**DIRECTIONS FOR THIS TASK:** Write out the listing below character for character, though without its pictures.

*** Opening of DATA BELOW ***

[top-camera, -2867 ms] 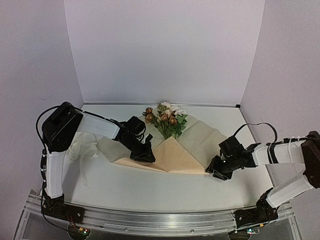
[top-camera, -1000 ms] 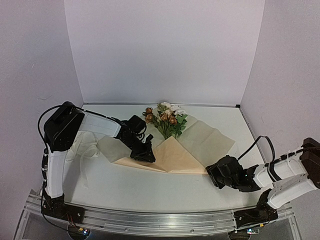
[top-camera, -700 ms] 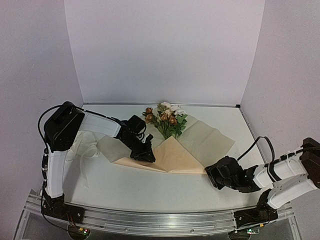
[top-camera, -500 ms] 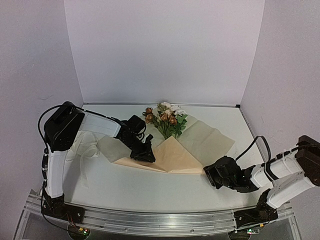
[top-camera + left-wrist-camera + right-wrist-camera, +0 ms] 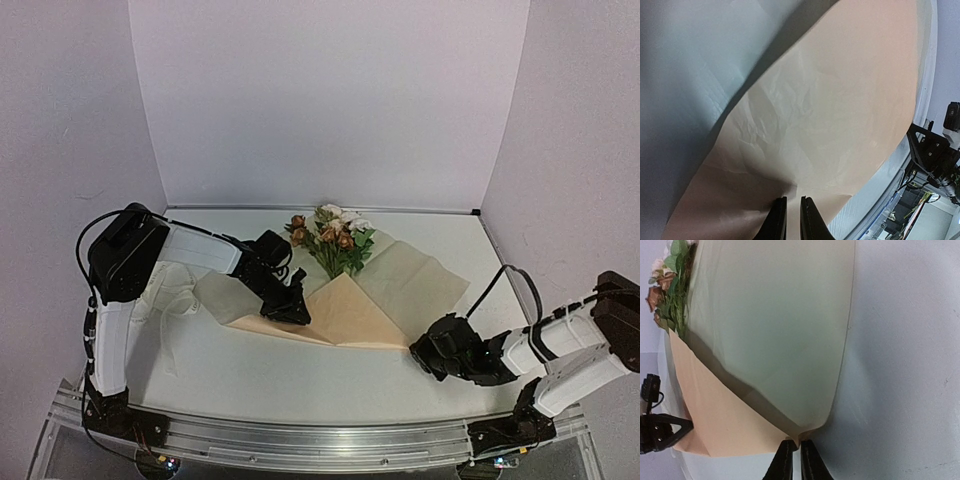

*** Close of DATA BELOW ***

**YOUR SOLUTION:**
[top-camera, -2867 ms] 
[top-camera, -1000 ms] 
[top-camera, -700 ms] 
[top-camera, -500 ms] 
[top-camera + left-wrist-camera + right-wrist-camera, +0 ms] 

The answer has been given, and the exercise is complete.